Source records
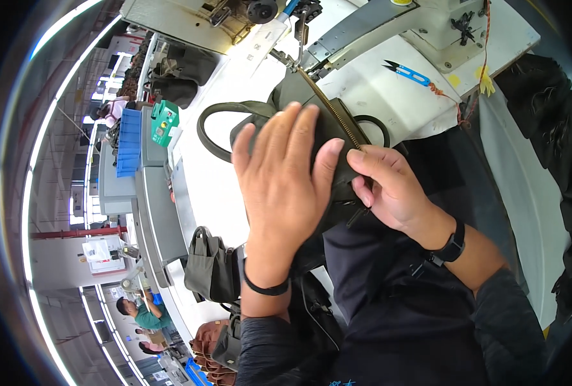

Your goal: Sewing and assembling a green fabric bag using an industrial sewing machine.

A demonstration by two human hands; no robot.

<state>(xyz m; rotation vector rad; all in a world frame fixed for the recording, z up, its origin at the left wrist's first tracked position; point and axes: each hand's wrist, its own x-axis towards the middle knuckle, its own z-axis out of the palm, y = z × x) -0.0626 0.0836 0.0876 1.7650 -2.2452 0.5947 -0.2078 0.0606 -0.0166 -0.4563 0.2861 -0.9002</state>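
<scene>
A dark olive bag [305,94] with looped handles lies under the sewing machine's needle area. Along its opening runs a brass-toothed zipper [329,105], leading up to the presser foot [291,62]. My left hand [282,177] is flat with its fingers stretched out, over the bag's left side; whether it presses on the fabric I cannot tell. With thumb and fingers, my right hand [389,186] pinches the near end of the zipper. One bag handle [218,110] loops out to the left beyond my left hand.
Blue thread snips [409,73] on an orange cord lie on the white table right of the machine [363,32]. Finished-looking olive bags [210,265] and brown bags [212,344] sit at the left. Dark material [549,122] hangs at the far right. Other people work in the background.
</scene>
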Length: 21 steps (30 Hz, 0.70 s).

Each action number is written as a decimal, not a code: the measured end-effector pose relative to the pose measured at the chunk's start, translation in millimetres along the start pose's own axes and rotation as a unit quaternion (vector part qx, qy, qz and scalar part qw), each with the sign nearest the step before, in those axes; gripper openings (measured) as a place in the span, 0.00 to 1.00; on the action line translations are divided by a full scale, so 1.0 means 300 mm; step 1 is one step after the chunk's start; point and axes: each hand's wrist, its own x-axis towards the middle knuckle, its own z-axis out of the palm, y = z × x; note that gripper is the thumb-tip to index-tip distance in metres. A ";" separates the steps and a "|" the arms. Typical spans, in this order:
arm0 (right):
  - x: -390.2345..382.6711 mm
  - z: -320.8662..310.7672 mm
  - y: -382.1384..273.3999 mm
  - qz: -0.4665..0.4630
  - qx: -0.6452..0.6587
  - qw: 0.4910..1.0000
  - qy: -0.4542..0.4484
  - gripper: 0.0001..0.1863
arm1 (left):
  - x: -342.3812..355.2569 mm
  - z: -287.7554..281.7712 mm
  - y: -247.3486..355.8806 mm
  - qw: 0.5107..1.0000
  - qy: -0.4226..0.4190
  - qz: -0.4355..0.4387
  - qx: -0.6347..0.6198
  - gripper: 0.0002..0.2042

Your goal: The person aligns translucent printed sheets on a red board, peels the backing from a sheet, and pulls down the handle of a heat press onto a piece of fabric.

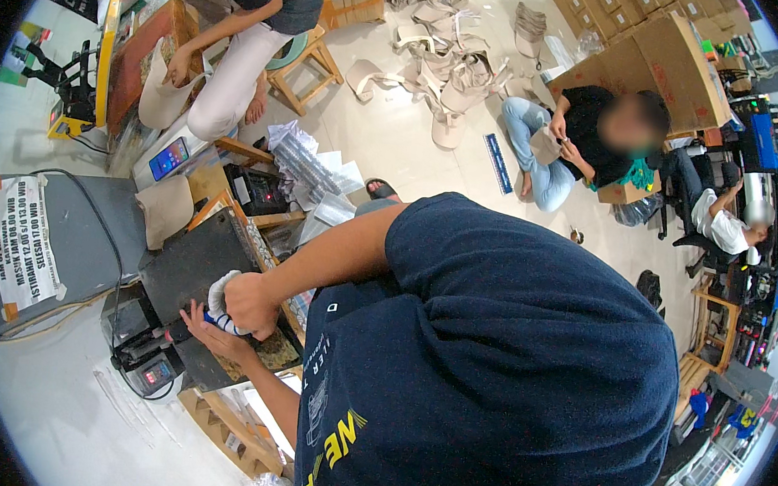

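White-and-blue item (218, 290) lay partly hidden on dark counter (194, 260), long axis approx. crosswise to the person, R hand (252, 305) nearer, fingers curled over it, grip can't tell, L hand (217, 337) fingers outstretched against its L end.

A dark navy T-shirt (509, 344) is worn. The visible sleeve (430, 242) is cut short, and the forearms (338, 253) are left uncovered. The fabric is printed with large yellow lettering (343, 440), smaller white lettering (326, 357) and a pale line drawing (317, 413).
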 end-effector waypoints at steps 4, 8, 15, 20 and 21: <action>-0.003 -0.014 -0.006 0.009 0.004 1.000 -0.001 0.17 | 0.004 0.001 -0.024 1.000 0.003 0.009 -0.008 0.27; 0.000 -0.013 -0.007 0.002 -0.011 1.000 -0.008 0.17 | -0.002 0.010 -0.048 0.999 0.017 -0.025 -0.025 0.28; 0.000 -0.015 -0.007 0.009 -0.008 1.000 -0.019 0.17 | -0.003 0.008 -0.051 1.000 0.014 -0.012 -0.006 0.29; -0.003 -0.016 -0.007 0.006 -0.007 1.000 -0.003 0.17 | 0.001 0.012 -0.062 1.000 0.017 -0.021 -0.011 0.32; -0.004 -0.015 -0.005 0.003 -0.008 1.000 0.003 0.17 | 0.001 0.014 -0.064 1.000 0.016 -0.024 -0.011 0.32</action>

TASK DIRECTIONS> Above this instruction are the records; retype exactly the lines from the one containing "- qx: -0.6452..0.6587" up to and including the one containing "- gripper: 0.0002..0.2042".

SOLVED PROBLEM>
  - qx: -0.6452..0.6587
  - qw: 0.4910..1.0000
  - qy: -0.4542..0.4484
  - gripper: 0.0001..0.1863
arm1 (left):
  - x: -342.3812..355.2569 mm
  - z: -287.7554..281.7712 mm
  - y: -247.3486..355.8806 mm
  - qw: 0.5107..1.0000
  - qy: -0.4226..0.4190
  - qz: -0.4355..0.4387
  - qx: -0.6347..0.6198
  - gripper: 0.0002..0.2042

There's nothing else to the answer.